Centre Daily Times
- Type: Daily newspaper
- Format: Broadsheet
- Owner: The McClatchy Company
- Editor: Jessica McAllister
- Founded: May 12, 1898; 128 years ago (as State College Times)
- Language: English
- Headquarters: 210 W. Hamilton Avenue #181 State College, Pennsylvania 16801-5232
- Country: United States
- Circulation: 9,279 Daily 11,521 Sunday (as of 2020)
- ISSN: 0745-483X
- OCLC number: 61312383
- Website: www.centredaily.com

= Centre Daily Times =

Daily newspaper in State College, Pennsylvania

The Centre Daily Times is a daily newspaper located in State College, Pennsylvania. It is the hometown newspaper for State College and the Pennsylvania State University, with more than 45,000 students attending the main campus.

==History==
The newspaper was founded on May 12, 1898, as the weekly State College Times. In 1901, the paper changed ownership and The Times Printing & Publishing Company was formed. Two years later, the company name was changed to Nittany Printing & Publishing.

The Aikens family, led by Dr. Charles T. Aikens, acquired the paper in 1914. Charles' son, Claude G. Aikens, became publisher five years later. Under his leadership, circulation continued to grow and the paper became a daily in 1934. At that time, the publication took on its current Centre Daily Times name. In 1966, Claude's son Charles T. Aikens II took over as publisher. In 1973, the newspaper's headquarters and production facilities were moved from downtown State College to a new location on East College Avenue.

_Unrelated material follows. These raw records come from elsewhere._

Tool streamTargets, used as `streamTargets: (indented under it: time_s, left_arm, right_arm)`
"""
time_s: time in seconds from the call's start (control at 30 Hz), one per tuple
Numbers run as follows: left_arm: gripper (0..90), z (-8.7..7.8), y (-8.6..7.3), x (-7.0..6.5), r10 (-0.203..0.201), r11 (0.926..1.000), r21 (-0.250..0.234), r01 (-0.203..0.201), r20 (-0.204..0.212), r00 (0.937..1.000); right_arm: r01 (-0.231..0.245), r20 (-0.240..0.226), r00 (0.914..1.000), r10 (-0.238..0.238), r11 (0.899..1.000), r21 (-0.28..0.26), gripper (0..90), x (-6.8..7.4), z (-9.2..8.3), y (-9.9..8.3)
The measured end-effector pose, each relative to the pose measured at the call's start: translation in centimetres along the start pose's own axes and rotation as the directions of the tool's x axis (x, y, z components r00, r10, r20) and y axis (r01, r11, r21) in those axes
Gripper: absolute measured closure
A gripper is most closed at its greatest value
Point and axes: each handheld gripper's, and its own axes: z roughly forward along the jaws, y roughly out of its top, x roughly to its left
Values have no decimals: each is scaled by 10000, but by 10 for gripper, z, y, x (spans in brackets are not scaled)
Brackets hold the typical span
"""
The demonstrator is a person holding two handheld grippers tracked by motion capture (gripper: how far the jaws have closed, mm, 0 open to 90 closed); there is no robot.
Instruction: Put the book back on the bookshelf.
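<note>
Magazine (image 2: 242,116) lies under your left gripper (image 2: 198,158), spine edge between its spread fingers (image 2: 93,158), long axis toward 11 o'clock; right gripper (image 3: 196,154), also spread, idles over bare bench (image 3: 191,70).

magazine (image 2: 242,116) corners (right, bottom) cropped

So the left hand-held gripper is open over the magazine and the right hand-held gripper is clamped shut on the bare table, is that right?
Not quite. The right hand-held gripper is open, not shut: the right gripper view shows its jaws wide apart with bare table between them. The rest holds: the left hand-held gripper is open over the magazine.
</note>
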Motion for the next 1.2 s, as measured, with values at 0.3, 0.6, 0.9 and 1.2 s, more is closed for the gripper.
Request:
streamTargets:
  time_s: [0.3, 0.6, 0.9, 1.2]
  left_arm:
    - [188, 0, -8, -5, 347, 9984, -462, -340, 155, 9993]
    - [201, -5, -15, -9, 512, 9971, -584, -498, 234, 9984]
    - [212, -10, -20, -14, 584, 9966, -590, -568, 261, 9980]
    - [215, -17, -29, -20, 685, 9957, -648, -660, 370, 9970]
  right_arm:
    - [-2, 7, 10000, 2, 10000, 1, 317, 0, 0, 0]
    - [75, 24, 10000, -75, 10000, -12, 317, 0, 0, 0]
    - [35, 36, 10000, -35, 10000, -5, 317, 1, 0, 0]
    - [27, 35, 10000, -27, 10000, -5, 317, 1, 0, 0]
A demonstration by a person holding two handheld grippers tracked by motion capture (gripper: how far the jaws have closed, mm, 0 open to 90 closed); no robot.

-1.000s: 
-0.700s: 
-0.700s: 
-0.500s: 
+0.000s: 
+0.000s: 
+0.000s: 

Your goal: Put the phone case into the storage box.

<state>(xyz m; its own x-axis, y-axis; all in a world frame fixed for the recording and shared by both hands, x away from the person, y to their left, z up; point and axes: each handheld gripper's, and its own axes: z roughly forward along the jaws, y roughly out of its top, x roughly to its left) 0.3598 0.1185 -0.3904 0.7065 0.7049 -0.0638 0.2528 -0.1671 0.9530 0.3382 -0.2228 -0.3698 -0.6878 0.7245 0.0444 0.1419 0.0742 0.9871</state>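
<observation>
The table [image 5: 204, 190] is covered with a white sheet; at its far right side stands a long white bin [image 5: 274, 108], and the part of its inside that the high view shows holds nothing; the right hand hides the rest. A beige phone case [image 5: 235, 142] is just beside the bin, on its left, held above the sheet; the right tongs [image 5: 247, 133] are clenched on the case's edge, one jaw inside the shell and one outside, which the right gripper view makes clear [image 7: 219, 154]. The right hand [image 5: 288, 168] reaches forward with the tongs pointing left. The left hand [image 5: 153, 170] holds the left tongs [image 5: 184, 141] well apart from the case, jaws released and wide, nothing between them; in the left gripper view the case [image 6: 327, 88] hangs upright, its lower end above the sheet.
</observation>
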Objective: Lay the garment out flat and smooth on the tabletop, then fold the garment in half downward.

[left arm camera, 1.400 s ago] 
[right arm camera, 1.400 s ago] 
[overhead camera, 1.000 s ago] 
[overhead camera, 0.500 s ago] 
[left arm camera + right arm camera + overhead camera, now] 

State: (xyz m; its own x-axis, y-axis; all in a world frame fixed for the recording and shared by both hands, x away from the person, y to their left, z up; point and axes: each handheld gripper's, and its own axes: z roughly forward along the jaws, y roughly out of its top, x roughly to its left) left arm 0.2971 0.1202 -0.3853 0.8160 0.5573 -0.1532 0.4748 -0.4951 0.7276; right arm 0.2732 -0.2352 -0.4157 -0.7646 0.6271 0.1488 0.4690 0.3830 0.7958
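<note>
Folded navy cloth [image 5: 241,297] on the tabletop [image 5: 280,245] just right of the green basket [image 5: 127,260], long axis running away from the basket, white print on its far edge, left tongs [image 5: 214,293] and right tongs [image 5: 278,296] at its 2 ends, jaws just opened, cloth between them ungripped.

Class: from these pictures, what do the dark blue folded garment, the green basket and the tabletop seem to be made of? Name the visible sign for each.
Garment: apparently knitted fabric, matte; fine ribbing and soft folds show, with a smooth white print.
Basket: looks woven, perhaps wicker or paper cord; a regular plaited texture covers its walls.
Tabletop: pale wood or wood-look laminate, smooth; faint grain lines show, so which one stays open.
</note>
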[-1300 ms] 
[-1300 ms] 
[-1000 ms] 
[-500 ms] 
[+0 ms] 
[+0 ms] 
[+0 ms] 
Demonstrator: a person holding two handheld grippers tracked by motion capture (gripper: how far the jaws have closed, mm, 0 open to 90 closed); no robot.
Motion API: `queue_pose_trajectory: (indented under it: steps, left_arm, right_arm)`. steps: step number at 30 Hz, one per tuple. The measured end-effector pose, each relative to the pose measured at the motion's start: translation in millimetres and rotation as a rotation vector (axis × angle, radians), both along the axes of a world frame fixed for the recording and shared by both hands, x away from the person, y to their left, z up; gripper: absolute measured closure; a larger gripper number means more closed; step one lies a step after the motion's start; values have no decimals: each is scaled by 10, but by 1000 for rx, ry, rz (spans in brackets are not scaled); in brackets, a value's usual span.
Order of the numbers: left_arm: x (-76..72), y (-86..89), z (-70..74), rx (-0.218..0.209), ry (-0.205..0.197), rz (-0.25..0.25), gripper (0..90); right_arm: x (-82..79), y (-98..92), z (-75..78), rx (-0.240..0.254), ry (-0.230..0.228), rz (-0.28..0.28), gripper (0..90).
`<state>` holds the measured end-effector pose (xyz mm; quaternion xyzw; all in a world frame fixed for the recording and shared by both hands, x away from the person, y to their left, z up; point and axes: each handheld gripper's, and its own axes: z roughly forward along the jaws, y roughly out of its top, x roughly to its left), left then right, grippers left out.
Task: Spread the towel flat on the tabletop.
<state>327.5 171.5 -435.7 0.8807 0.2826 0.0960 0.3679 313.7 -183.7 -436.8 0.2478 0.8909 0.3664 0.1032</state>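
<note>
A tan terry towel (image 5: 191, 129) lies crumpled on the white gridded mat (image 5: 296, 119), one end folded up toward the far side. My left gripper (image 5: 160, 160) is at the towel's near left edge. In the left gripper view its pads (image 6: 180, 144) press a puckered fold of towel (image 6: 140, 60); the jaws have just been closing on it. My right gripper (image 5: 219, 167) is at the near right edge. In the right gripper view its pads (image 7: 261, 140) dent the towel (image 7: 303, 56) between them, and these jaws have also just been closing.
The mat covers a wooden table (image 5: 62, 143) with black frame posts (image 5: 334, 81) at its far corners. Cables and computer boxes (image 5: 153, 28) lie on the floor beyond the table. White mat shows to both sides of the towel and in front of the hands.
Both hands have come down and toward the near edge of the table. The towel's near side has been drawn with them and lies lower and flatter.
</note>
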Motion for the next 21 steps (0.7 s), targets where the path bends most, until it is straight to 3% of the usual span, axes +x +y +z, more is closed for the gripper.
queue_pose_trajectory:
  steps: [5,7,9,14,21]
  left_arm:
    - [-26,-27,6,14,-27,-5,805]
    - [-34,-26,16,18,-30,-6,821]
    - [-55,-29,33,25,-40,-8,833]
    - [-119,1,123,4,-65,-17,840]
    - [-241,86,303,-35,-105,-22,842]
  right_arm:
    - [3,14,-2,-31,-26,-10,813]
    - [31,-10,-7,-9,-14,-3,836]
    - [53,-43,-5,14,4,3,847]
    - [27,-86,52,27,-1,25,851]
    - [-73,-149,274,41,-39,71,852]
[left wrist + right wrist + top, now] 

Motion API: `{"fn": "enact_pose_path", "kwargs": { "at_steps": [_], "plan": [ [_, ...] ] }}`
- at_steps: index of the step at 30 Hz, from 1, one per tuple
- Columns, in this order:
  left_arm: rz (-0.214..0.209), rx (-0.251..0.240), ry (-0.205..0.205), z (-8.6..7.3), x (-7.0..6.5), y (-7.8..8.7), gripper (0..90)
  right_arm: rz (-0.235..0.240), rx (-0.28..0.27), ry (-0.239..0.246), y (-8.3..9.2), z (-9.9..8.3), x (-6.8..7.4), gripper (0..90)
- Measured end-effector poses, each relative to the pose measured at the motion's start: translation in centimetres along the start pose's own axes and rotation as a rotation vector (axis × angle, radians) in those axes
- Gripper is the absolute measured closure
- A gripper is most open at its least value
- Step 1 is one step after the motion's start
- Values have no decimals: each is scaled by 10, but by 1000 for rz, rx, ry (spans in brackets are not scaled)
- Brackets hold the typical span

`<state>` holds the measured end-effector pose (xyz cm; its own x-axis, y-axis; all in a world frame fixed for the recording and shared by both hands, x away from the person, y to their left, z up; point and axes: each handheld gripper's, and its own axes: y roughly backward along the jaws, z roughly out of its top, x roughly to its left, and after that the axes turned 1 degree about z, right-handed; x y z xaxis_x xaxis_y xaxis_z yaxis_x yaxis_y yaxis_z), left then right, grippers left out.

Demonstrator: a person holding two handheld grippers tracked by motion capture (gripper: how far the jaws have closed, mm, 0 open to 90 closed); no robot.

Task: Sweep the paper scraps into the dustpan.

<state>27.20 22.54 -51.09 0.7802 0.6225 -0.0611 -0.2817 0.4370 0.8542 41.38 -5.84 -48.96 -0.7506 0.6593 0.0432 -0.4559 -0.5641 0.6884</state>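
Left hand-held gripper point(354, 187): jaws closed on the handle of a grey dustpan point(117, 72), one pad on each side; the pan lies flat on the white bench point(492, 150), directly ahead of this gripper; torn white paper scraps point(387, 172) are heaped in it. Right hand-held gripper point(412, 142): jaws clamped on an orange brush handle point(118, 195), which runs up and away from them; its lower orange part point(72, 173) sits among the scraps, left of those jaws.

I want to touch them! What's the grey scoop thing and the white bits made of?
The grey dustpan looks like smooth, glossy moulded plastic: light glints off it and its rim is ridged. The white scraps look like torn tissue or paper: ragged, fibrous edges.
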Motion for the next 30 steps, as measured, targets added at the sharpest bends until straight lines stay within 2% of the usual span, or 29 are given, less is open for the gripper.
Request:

The paper was sold to Knight Ridder in 1979. Under Knight Ridder, a Saturday morning edition was added in 1980 and a Sunday edition was launched in 1982. The Centre Daily Times became a morning paper in 1986.

The McClatchy Company purchased Knight Ridder in 2006, thereby acquiring the Centre Daily Times. In 2019, the Saturday print edition was eliminated. On February 13, 2020, The McClatchy Company and 54 affiliated companies filed for Chapter 11 bankruptcy protection in the United States District Court for the Southern District of New York. The company cited pension obligations and excessive debt as the primary reasons for the filing.

In 2021, the newspaper announced plans to sell its facility on East College Avenue and move to a new location. In 2023, the delivery day and content of Sunday print editions were shifted to Saturdays. Although the Sunday print edition was eliminated, the paper continued to offer new digital content (eEditions) seven days a week. In June 2023, the paper eliminated carrier delivery of the print edition and started sending newspapers to subscribers through the mail.

In April 2024, the newspaper announced it will decrease the number of print editions to two a week published on Wednesdays and Saturdays.

==Circulation area==
Home delivery is available to all of Centre County and parts of Blair, Clearfield, Clinton, Huntingdon and Mifflin counties. In addition, single copy sales reach several more counties, especially during college football season.

==Major awards==
- Pennsylvania NewsMedia Association 2016 Keystone Press Awards winner as the best newspaper in its circulation division. Won 12 individual awards including first-place finishes in four categories.
- Named to annual list of 10 newspapers to watch by Editor & Publisher.